__Assigned task__
Give back only the line containing "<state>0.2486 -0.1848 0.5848" and every line after it through the end of the data below, transcribed exactly.

__Data supplied__
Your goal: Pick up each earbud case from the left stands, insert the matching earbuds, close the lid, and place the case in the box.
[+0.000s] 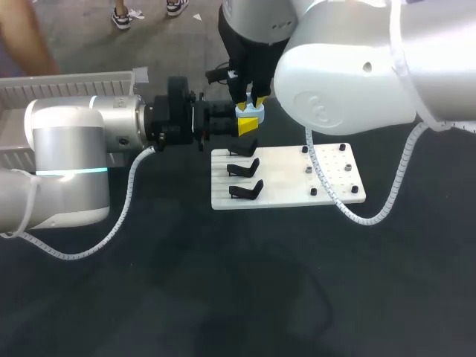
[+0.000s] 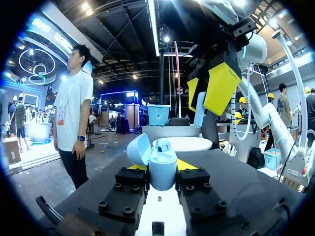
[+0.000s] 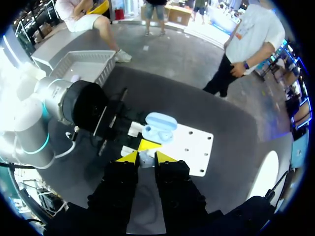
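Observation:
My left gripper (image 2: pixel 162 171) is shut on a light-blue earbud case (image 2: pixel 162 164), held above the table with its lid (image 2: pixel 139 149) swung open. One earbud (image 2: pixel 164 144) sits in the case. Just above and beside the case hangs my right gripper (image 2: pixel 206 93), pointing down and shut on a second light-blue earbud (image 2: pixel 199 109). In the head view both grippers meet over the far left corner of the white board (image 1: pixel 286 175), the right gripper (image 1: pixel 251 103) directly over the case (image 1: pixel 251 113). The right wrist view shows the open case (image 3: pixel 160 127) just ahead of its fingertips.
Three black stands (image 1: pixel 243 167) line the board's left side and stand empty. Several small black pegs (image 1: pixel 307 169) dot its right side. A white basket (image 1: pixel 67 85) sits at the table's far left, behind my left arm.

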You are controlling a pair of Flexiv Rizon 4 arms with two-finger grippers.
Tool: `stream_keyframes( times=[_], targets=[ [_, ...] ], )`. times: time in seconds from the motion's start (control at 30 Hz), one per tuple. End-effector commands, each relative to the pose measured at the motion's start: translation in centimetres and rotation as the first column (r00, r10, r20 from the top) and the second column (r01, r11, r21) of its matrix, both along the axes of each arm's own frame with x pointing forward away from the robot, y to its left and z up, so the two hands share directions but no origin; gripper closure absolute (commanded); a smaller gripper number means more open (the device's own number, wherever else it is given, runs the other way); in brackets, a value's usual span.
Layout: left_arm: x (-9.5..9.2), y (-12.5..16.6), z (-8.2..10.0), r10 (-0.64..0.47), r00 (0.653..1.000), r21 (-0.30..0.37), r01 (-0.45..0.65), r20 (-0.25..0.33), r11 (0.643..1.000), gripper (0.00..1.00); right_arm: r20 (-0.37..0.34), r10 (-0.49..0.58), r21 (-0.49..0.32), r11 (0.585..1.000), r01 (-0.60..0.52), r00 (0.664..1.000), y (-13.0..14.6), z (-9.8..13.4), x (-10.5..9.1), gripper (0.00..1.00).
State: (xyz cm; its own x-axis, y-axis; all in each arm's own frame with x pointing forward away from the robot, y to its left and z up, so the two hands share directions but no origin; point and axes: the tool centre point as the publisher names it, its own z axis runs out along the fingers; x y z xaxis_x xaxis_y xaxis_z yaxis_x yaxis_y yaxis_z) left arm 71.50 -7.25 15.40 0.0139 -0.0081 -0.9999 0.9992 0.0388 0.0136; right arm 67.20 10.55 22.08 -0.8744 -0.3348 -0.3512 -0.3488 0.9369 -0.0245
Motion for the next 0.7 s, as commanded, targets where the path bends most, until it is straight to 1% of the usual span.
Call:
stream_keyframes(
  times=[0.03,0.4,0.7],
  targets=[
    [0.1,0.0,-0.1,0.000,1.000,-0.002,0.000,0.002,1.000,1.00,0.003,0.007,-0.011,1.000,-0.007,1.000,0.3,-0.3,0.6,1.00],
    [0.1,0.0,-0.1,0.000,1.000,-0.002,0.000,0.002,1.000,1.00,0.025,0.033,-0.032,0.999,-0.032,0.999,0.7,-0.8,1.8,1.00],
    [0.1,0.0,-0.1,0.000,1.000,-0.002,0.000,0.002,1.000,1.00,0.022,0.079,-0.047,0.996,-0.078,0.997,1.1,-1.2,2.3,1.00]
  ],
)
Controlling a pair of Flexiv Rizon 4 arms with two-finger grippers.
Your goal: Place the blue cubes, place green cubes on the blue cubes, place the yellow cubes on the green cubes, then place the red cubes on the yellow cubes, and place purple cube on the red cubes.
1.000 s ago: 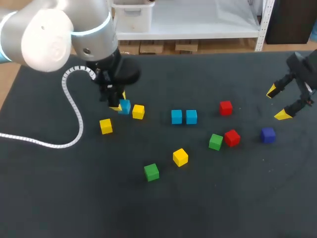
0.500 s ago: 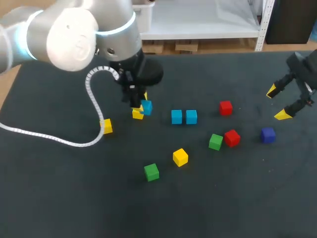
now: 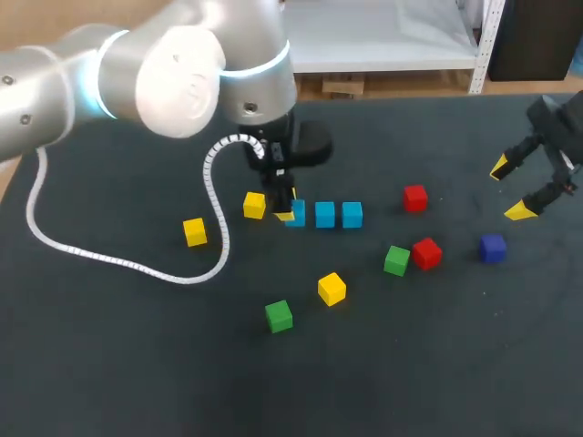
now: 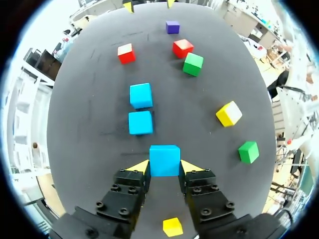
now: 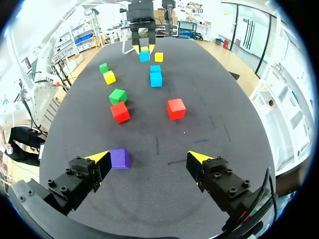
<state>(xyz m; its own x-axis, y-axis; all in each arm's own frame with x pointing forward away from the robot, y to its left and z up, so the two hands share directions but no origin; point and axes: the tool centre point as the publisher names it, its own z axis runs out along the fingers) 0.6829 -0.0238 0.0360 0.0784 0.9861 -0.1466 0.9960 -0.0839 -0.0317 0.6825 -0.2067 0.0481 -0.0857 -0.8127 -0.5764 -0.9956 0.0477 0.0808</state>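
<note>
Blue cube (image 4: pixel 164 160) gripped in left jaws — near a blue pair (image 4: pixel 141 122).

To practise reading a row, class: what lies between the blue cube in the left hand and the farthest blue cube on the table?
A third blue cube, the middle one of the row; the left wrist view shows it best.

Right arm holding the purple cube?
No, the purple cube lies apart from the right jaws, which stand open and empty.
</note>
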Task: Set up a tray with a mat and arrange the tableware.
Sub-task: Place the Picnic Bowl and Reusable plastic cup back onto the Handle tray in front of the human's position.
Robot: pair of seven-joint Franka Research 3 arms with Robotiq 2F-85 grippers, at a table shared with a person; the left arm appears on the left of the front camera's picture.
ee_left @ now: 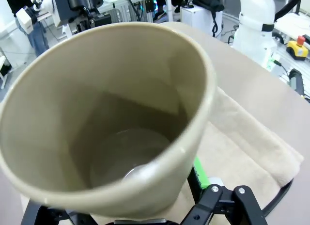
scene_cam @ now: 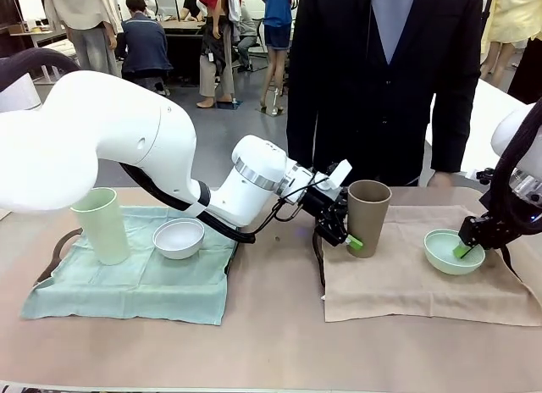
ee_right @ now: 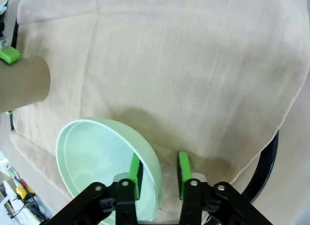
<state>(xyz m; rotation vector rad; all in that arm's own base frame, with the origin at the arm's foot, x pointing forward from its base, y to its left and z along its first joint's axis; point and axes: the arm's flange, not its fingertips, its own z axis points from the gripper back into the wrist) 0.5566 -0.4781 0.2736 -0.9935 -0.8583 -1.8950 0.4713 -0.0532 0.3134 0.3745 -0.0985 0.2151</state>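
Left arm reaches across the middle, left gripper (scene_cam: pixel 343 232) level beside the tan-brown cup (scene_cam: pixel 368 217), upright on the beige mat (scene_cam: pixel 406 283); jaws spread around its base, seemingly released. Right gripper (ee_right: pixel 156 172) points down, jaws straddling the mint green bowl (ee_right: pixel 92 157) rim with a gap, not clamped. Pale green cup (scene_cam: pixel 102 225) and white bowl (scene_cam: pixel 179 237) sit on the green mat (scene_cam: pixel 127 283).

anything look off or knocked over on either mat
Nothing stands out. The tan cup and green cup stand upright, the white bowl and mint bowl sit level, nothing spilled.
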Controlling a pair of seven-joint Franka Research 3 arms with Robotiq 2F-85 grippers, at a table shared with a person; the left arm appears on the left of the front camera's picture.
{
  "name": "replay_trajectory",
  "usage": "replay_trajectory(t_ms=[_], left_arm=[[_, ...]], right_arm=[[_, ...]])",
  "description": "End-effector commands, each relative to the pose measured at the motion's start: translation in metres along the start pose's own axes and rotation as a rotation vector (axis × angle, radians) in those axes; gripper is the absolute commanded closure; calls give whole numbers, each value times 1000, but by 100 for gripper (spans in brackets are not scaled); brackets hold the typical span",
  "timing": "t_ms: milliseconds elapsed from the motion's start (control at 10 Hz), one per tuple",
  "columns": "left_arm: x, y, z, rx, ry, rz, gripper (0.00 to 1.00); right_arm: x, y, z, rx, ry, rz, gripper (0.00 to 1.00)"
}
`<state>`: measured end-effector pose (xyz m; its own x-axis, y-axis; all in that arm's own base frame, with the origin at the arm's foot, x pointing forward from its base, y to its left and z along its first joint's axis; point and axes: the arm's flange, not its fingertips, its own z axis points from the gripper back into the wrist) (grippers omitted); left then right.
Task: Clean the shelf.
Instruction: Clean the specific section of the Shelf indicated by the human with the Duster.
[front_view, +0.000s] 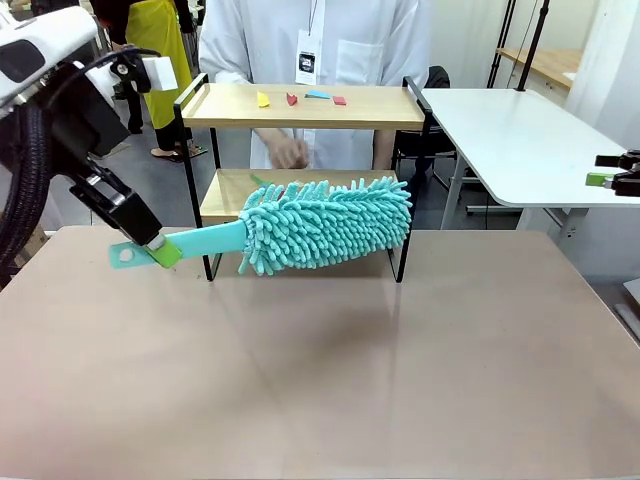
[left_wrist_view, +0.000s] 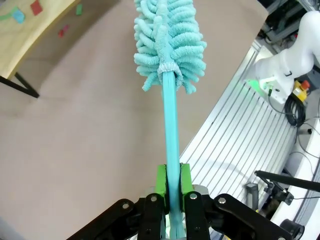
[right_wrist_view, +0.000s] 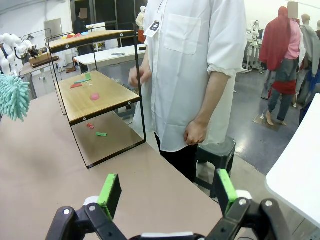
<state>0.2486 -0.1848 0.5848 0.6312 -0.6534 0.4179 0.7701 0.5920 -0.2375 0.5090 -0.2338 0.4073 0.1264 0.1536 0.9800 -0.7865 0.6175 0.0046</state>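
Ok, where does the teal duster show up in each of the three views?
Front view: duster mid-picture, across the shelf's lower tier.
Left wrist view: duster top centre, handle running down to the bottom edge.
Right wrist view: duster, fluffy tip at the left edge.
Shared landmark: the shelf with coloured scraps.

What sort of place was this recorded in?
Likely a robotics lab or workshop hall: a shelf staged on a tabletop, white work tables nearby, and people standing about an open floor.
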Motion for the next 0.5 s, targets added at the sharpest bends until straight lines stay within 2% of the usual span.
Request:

__Your solution__
<state>0.2486 -0.1848 0.5848 0.6312 -0.6534 0.4179 0.7701 0.5920 -0.2375 0.5090 -0.2338 0.4073 0.1264 0.1536 0.9800 -0.7865 0.6175 0.0046</state>
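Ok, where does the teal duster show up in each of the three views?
Front view: duster mid-picture, across the shelf's lower tier.
Left wrist view: duster top centre, handle running down to the bottom edge.
Right wrist view: duster, fluffy tip at the left edge.
Shared landmark: the shelf with coloured scraps.

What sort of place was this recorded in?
Likely a robotics lab or workshop hall: a shelf staged on a tabletop, white work tables nearby, and people standing about an open floor.
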Motion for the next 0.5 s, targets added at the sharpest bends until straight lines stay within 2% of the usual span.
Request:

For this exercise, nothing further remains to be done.